UPDATE: Okay the Waiting-Man-To-Be story is relevant. The whole thing is a huge book that you think is higgledy-piggledy, but is actually ornate and organized. Silly, too. Turns out Harkaway is John Le Carre's son. John would be proud.

Tuesday, September 10, 2013

Niiiiiiiiiiiiiiiiiice

The next Bonnie Dee Summer Devon m/m historical will be out February 18. Want to see the cover? SURE YOU DO.


Take a look.

It fits the book beautifully.

Monday, September 09, 2013

Strange dreams I've had lately

I dreamed I could switch between being white and black. I decided to stay black most of the time because I was getting more hugs from my friends. 

I don't particularly like hugs.

 * * *

I dreamed I was in a huge art exhibit, but no one was calling it art. I walked up to other people wandering around this giant space filled with useless objects and asked them what is it all? Who put this here? What does it mean? They said something about funding and getting paid. But it was most definitely not art. One woman with braids all over her head told me to please shut up.

* * *

I dreamed that I had finished writing a book that was brilliant and sweet and just thinking about its message and the characters made me cry. 

I woke up from that dream and couldn't write that day.

* * *

I dreamed that someone killed my dogs and wore their skins. I called the police and said these people! they're the ones! They had to be the ones who killed my dogs. The police refused to investigate. Everyone's wearing skins these days. How do you know those are your dogs? I was horrified to realize that the police were right. Everyone had furry skins slung over their chests. The sight made me furious, but also a little sad, because, well. Once again, I was not going to be fashionable. Left out of the loop again.
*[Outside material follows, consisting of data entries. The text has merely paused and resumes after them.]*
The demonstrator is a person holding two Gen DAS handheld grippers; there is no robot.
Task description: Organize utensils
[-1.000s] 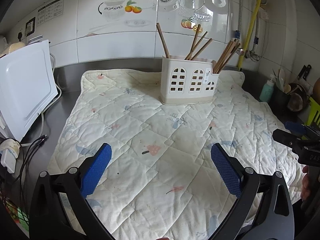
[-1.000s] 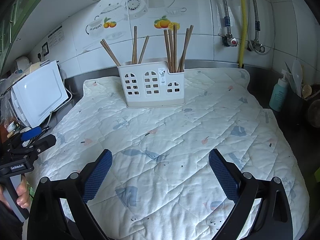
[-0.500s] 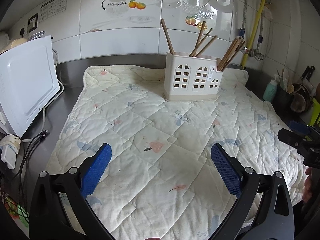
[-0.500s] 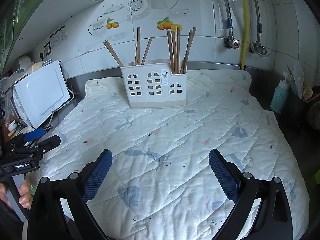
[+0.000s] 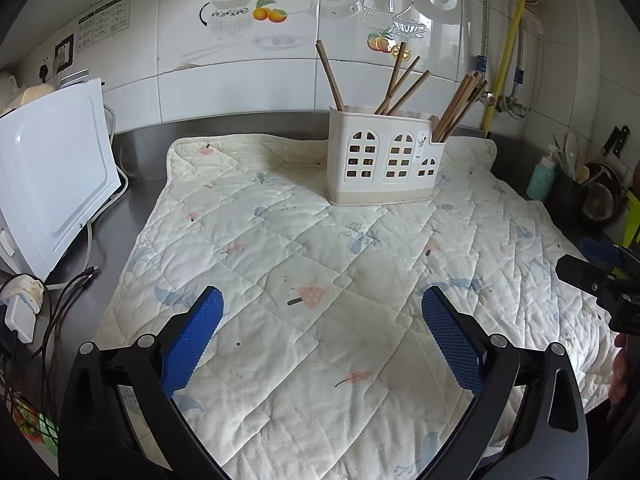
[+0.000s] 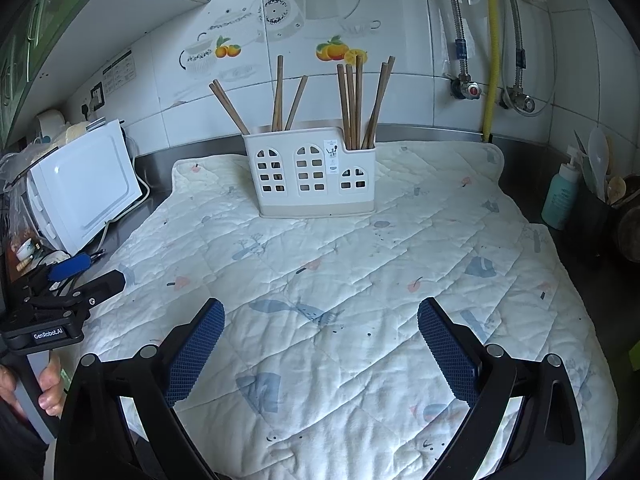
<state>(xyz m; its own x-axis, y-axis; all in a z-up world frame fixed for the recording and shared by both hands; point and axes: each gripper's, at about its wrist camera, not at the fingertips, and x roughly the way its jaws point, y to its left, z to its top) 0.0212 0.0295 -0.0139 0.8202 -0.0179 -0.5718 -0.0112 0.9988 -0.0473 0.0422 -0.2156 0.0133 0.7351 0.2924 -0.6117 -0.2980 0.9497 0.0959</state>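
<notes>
The left claw (image 5: 322, 334) is spread wide with nothing between its blue pads (image 5: 191, 338), and it hangs over the near part of a quilted mat (image 5: 280, 248) that covers the steel surface (image 5: 132, 200). The right claw (image 6: 320, 336) is just as wide apart and empty, over the same mat.

Well ahead of both claws, near the mat's far edge, stands a white holder (image 5: 382, 160) with arched window cut-outs. Brown chopsticks (image 5: 404, 84) stick up out of it at various tilts: from the left claw's view, one leans left at the holder's left end, a few lean right in the middle, and a tight bunch (image 5: 460, 106) fans out of the lower compartment on the right. From the right claw's view that bunch (image 6: 358, 104) stands nearly upright.

To the left of the left claw, off the mat, is a white appliance (image 5: 52, 176) with cables (image 5: 60, 292) trailing in front of it. Far to the right of both claws, beside the mat, a teal bottle (image 6: 560, 196) stands next to a dark pot of spoons (image 6: 600, 160). Each claw appears at the edge of the other's view, apart from everything on the mat.
</notes>
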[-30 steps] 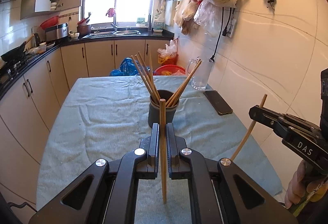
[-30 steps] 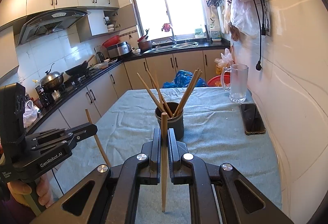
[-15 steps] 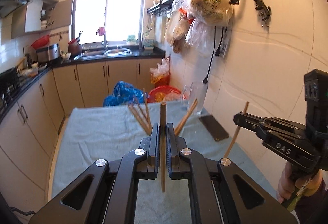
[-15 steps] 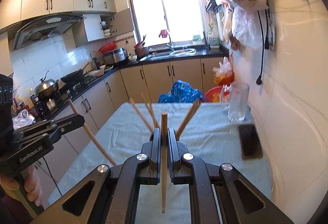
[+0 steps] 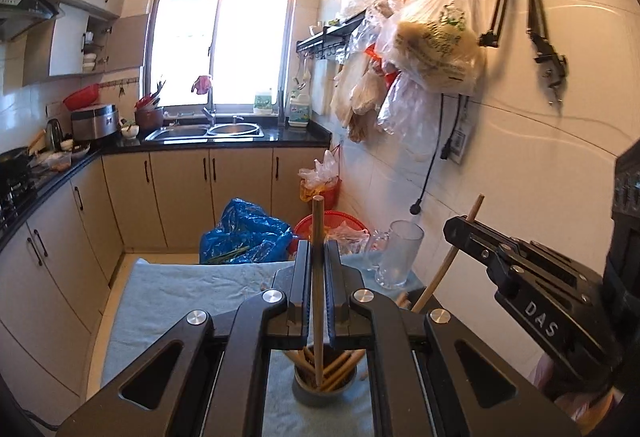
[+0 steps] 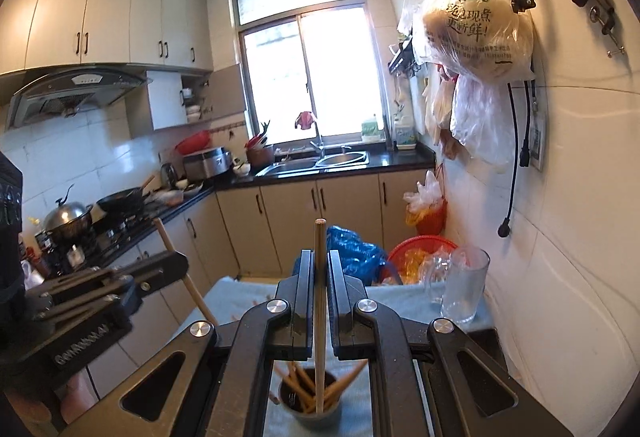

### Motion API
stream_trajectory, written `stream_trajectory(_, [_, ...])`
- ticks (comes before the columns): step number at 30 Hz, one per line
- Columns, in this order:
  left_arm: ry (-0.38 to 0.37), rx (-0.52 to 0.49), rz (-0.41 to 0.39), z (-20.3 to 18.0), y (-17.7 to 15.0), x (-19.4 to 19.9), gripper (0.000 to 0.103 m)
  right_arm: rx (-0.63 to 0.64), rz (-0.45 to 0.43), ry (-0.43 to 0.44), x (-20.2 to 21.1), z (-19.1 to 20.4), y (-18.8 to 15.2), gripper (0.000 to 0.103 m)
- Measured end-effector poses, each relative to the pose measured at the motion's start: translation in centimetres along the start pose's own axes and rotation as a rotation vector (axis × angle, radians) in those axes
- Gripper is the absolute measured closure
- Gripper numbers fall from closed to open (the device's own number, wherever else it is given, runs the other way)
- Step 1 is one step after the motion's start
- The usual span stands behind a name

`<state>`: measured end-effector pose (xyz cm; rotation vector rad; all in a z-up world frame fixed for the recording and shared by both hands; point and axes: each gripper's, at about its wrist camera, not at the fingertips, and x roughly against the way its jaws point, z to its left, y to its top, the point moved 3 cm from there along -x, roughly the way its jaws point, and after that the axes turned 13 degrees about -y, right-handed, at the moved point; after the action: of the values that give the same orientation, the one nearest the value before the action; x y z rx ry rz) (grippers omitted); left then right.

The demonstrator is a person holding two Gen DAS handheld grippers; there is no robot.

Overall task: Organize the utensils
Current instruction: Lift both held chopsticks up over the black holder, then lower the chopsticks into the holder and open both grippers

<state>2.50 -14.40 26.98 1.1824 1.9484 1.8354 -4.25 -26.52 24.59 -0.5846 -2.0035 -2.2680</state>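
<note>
Wooden chopsticks are clamped upright in both grippers, and against a second ago the view from each wrist has climbed: the dark cup full of chopsticks, which then stood ahead of the jaws on the far side, now shows low in the frame beneath them, seen through the gap in each gripper's frame. The left gripper has its jaws pinched narrow on the left chopstick, whose top rises above the fingers and whose lower end hangs over the cup's mouth. The right gripper is likewise closed tight on the right chopstick, its tip reaching down among the sticks in the cup; whether it touches them cannot be told. Both grippers are tipped slightly downward and sit side by side, each visible at the edge of the other's view with its stick slanting through it. The cup stands on the pale blue towel covering the table. A glass mug stands at the far right of the towel, near the tiled wall, well apart from the cup.
</note>
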Motion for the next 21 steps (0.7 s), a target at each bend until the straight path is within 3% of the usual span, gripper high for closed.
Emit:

Friday, September 06, 2013

illustrated

This is what I mean. Connecticut is keeping us parents on our toes with their testing.
CAPT test vs TERROR alert


Thursday, September 05, 2013

hmmm

I waited and waited for this Sandra Brown book (Low Pressure) and now that I'm a few chapters in, I might switch back to Carl Hiaasen.

Brown is known for her alpha heroes but this guy is mostly a sulky jerk. The chip on his shoulder is almost the sum of his personality.

The heroine is also sort of a blank person, and her motivation for writing a book (called Low Pressure...hey!) screams Plot Device. No, I don't mind the fact that the character is a best-selling author, although it sounds like her book, a novel based on true events (and she didn't have to do research since they were her true events) is a mystery with a mooshy ending. Nope. That's okay--I'm more annoyed by the stereotype of skanky sister who had it coming. And there are some instances of deus ex machina stuff that is getting on my nerves.

My money is on mom, and if I'm right, I might have to give up on Sandra Brown forever. If it gets more clever, I'll forgive and forget and wait for the next one, of course.